6. In action by sublessee of mining privileges for damages for alleged removal of ore by sublessor, excluding question asked plaintiff on cross-examination as to whether he knew that defendant had given another lease was not error, since fact that another lease had been given at subsequent date to different party without plaintiff's consent would constitute no defense to action.

7. In action by sublessee of mining privileges for damages for removal of ore by sublessor, sustaining plaintiff's objection to question relative to his signature on entirely different lease was proper.

8. Sublessee of mining privileges, alleging damages because of removal of ore by sublessor, being qualified as experienced miner to testify as to methods and means of extracting ore was properly permitted to testify that he could and would have removed ore if he had been permitted to do so, stating method he would use and costs thereof; weight of such evidence being for jury.
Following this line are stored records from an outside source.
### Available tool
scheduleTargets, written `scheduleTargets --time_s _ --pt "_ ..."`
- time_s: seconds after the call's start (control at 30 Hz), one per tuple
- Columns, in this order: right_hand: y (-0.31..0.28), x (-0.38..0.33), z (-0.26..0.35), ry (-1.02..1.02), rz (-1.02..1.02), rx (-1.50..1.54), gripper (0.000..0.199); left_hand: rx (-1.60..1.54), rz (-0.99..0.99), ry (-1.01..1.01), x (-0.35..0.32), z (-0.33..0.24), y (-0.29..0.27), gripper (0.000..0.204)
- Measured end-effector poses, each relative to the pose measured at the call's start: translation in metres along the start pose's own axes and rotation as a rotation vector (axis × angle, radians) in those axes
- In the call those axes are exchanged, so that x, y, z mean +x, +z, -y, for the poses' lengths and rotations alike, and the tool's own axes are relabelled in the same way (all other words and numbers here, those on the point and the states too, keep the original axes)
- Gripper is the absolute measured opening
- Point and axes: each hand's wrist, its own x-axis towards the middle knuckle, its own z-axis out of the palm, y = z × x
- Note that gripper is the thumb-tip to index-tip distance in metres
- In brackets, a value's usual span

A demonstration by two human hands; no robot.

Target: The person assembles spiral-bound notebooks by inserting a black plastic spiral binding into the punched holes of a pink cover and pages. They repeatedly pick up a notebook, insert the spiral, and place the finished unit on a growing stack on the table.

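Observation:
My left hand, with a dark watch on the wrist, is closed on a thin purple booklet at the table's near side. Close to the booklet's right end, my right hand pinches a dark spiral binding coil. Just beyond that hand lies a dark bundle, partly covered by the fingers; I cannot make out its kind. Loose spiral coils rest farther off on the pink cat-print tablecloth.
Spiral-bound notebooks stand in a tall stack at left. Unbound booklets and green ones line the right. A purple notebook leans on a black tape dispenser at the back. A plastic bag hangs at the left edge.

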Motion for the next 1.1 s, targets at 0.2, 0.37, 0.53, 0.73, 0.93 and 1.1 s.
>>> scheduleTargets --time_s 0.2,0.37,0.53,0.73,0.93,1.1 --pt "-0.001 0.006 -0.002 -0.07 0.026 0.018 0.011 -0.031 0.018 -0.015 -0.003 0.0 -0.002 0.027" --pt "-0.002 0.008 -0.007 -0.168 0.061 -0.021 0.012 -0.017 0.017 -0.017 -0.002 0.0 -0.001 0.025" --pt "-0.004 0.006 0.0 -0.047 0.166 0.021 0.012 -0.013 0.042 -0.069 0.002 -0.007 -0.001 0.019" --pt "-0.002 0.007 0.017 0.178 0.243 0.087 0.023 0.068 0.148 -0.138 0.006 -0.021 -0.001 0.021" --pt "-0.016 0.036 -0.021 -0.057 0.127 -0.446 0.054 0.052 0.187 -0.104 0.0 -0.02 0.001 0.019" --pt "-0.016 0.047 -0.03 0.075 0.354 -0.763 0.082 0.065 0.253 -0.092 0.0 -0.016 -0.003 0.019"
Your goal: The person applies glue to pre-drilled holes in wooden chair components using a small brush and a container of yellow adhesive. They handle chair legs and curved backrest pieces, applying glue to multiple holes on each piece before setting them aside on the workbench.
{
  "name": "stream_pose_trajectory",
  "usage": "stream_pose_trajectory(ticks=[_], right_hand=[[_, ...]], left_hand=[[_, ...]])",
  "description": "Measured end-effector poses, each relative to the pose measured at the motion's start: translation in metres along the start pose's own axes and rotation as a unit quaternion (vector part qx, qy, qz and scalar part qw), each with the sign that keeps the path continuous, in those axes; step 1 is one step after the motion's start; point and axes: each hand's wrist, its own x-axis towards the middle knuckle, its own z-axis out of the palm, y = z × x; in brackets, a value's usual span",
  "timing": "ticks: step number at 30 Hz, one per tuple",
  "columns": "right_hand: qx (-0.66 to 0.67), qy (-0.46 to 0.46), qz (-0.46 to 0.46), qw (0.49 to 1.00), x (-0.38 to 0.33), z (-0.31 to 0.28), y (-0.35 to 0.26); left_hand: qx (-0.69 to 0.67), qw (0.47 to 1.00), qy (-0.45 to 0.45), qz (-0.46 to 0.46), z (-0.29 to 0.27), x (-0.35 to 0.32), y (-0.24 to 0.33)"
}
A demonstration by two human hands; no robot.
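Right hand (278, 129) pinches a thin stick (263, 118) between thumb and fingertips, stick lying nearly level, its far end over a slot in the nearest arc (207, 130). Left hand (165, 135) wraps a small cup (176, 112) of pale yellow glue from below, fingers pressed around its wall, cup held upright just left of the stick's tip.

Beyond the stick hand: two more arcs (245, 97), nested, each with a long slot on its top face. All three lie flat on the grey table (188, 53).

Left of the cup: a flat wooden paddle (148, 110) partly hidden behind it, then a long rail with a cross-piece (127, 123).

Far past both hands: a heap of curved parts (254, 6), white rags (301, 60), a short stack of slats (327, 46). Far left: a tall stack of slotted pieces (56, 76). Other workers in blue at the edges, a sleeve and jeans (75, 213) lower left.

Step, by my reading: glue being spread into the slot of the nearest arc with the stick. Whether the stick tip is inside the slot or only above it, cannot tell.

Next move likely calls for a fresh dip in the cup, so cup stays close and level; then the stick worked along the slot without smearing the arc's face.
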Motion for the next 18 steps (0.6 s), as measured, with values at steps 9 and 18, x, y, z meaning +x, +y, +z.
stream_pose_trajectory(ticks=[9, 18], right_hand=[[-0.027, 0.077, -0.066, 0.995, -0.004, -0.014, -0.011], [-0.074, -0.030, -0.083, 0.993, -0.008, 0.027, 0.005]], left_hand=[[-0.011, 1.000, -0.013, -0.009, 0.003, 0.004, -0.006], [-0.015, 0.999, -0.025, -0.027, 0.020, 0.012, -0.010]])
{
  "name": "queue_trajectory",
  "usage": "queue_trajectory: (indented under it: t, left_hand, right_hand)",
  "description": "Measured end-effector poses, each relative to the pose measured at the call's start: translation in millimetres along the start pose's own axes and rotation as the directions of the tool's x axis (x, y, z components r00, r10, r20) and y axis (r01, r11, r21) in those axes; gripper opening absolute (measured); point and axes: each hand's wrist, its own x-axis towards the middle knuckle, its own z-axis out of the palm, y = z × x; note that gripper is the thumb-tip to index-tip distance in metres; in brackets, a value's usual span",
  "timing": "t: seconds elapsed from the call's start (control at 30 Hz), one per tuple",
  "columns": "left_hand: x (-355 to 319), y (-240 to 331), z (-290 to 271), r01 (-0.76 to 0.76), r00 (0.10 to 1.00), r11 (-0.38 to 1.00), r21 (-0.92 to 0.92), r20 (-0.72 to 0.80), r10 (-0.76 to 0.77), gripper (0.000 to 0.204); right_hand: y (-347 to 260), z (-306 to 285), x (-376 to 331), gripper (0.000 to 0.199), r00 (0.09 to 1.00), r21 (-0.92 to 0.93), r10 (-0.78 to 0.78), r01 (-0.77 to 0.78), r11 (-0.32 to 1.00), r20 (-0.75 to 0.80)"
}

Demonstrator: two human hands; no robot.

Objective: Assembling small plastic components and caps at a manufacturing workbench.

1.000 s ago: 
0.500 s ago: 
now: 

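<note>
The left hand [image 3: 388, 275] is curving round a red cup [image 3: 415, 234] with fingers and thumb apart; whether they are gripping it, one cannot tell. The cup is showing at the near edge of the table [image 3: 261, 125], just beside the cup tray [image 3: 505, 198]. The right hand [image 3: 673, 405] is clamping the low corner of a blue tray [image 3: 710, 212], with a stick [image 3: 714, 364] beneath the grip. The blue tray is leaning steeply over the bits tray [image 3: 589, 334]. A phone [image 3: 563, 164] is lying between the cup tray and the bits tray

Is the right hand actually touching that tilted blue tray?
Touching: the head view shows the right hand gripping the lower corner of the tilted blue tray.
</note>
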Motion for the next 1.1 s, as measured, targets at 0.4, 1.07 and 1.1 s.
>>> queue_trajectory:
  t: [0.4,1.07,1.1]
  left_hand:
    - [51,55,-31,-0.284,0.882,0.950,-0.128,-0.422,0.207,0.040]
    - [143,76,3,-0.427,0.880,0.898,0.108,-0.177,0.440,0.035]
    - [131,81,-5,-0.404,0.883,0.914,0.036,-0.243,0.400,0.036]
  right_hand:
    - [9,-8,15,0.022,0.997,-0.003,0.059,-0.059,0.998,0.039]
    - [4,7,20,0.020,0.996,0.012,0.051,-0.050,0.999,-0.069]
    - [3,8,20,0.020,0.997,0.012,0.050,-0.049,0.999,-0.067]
9. On appeal from judgment for sublessee of mining privileges for damages for removal of ore by sublessor, every reasonable intendment in support of verdict will be indulged in.

10. Where wrongful extraction of ores by sublessor of mining privileges had been established and approximate value thereof shown, together with fact that ore was removed within life of lease, such facts may be considered in connection with sublessee's testimony that he could, and would, have removed ore had he been permitted to do so.

11. Where court, by overruling demurrer to complaint by sublessee of mining privileges for damages for removal of ore by sublessor, ruled that contract was not ambiguous, sublessor has no ground for complaint of instruction submitting question of ambiguity to jury after admission of evidence of practical construction of exception contained in contract.

12. One of elements essential to application of doctrine of equitable estoppel is that party claiming benefit must be ignorant of true state of facts.

13. Sublessor of mining privileges, having removed ore above level which he knew he had subleased, cannot claim estoppel because of renewal of sublease or of failure of sublessee to protest or seek to enjoin him from removing ore.

14. In action by sublessee of mining privileges for damages for removal or ore by sublessor, instruction permitting jury, as means of ascertaining damages, to consider smelter settlements which sublessor received for ore was proper.

15. In action by sublessee of mining privileges for damages for ore removed by sublessor, instruction that in ascertaining damages jury should take into consideration quality and quantity of ores which could have been removed by sublessee and smelter returns in determining value in connection with reasonable cost of removal, together with royalties to company and to sublessor, was proper as to measure of damages.

16. Under sublease of mining privileges, which was lease and not merely license, sublessee could recover for ore removed by sublessor without proving that he had exhausted all ore covered by lease other than ore removed by sublessor.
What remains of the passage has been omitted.